Clayton v. Salt Lake City

Annotate this Case

15 Utah 2d 57 (1963)

387 P.2d 93

HYDE T. CLAYTON, PLAINTIFF AND APPELLANT, v. SALT LAKE CITY, SALT LAKE COUNTY, J. BRACKEN LEE ET AL., DEFENDANTS AND RESPONDENTS.

No. 9903.

Supreme Court of Utah.

December 2, 1963.

Arthur A. Allen, Jr., Salt Lake City, for appellant.

Homer Holmgren, City Atty., Jack L. Crellin, Asst. City Atty., Grover A. Giles, County Atty., Salt Lake City, for respondents.

CROCKETT, Justice.

Plaintiff Clayton sues for himself and other taxpayers to prohibit defendants, Salt Lake City and County Commissions, operating as a Joint Authority, from proceeding with a contract to build a public safety and jail building, part of a new Hall of Justice complex, which the City and County are constructing.

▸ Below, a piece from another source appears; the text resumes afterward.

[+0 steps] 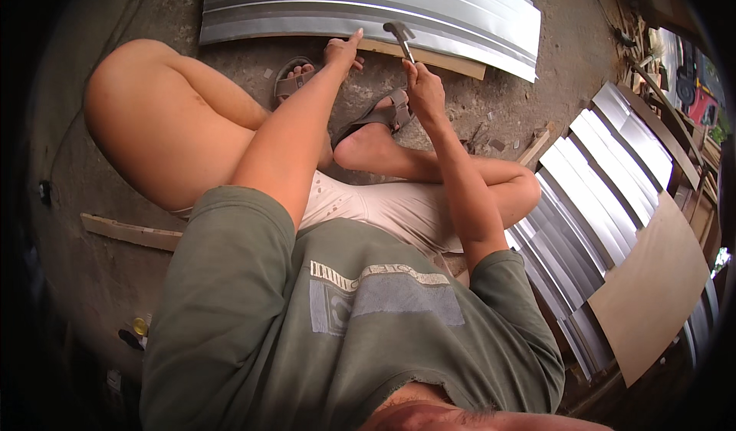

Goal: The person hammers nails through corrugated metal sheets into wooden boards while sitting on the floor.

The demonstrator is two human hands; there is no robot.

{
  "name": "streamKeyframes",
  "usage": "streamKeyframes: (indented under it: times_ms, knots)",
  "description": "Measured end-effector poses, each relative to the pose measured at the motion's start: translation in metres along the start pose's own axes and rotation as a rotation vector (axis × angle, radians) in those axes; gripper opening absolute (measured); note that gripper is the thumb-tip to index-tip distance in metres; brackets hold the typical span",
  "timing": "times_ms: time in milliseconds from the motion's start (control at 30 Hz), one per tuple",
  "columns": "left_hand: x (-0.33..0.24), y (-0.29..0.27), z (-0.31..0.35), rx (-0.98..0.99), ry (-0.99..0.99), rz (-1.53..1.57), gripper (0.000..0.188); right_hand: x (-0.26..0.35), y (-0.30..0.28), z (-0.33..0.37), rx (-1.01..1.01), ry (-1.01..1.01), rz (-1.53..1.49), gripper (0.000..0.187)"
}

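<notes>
My right hand [425, 90] is closed around the handle of a claw hammer [399, 31]. The hammer's head is raised over the near edge of a ribbed silver metal sheet [368, 18]. Beside it on the left, my left hand [343, 52] rests at that same edge. Its index finger stretches onto the metal and the thumb stands apart; the other fingers are partly hidden. A wooden strip [429, 57] shows under the sheet's near edge, between and below my hands.
My sandalled feet [376, 118] are close to the sheet. More metal sheets [586, 193] lie stacked on the right, partly under a tan board [652, 289]. A wooden stick [130, 231] lies on the concrete floor at left, and a short wood piece [534, 146] near my knee.
</notes>
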State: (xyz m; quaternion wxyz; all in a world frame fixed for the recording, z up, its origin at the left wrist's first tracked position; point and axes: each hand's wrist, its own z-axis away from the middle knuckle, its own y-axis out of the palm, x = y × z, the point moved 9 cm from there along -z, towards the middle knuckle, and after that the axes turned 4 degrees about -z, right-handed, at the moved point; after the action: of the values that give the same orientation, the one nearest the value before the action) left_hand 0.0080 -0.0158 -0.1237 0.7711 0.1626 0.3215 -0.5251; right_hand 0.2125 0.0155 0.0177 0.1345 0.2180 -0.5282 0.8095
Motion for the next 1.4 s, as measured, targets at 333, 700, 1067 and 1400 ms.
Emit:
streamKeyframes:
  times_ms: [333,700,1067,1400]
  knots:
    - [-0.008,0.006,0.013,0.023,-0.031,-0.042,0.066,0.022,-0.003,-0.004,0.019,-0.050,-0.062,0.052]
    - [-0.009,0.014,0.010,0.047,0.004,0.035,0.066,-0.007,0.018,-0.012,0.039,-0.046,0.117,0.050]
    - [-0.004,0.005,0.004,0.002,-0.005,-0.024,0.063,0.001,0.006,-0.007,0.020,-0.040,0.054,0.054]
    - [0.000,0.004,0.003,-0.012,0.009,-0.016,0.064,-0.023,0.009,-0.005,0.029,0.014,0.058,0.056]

On October 30, 1962, bids were asked and specifications published by the Joint Authority. Among bids received the lowest was by Herrick Iron Works for $542,425; and the next lowest by Southern Steel Company for $597,000. After due consideration and study of the bids, the Joint Authority, on January 7, 1963, accepted the bid of Southern Steel.

The basis of plaintiff's complaint is that in letting a contract for the construction of a public facility the Joint Authority was obliged to accept the lowest bid.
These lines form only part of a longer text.